I don't have a clear definition of "deceptive", I think that's part of the challenge.
Edit: By "part of the challenge" I mean that this market is asking both if a clear definition of "deceptive" will be published and if tools to detect that will be created. I will be fairly lax about what counts as a good formalization - if it captures even 40% of what we generally think of as "deceptive" that would count.
What about a case where a chain-of-thought reasoning claims to fully explain the conclusion, but seems to be motivated-reasoning, in the sense that a different initial prompt can yield a different chain-of-thought+answer? Does this count as deception?

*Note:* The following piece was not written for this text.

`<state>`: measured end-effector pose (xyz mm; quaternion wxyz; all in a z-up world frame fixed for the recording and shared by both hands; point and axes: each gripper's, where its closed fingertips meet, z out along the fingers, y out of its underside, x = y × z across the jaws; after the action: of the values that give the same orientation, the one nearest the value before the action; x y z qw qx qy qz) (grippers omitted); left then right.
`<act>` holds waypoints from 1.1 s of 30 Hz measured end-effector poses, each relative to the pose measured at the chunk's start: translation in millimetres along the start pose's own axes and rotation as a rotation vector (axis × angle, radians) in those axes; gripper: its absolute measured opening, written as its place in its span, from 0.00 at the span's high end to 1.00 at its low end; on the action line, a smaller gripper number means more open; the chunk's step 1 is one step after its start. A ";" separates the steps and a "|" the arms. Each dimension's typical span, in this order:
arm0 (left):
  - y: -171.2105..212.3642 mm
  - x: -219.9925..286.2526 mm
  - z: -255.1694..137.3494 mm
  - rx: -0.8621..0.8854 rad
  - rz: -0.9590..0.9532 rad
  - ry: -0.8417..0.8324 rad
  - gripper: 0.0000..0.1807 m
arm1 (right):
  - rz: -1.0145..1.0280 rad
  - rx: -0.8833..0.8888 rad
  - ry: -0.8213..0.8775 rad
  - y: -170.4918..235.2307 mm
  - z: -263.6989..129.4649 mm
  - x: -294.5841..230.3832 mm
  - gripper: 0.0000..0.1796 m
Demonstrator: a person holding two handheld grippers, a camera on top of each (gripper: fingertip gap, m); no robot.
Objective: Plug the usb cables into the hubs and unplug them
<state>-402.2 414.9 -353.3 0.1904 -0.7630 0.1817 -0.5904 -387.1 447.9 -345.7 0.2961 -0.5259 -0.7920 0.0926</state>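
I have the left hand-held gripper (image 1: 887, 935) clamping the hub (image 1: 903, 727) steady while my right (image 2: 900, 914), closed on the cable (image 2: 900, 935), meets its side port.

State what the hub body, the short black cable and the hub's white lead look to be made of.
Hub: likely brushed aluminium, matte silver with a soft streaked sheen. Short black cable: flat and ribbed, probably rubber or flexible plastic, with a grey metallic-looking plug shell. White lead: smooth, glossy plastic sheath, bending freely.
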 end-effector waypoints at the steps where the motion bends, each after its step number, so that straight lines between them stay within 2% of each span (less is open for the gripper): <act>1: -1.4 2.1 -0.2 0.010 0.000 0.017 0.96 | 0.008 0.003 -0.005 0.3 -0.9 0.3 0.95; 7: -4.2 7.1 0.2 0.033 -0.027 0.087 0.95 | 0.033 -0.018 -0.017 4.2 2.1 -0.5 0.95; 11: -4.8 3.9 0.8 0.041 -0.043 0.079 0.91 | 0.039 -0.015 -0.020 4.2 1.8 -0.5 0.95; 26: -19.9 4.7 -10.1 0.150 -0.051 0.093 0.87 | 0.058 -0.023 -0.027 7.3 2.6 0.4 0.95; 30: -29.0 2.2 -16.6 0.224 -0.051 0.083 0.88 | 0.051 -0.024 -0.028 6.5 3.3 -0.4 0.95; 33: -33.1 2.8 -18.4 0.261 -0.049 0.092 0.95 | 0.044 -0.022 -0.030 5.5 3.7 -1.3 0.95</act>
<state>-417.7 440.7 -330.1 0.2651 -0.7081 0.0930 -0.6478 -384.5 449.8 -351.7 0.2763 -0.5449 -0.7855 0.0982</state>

Does a tool which identifies this qualify?
Another example: a LM is trained on a sequence of RL objectives 1 & 2. After training for a few trajectories on objective 2: the model claims to be optimizing objective 2 and denies optimizing objective 1, but still scores much higher than some baseline on objective 1 (e.g. the base LM). Is this deception? Does detecting this via interpretability qualify?
@JacobPfau I don't mean that I'm going to resolve according to some fuzzy concept of "deception" that you need to wring out of me through examples. The market is "there will be a working definition of deception, and also we will have interpretability tools for detecting that thing". I will update the description.
@LauroLangoscodiLangosco I think reliable/unreliable is itself too fuzzy for me to answer that. Giving numerical benchmarks is hard because I do not know what benchmarks will be in use. As an example, if we had a tool that produced close to 0 false positives and detected 30% of deceptions I would resolve YES, but a tool with close to 0 false positives and 1% detection rate would resolve NO.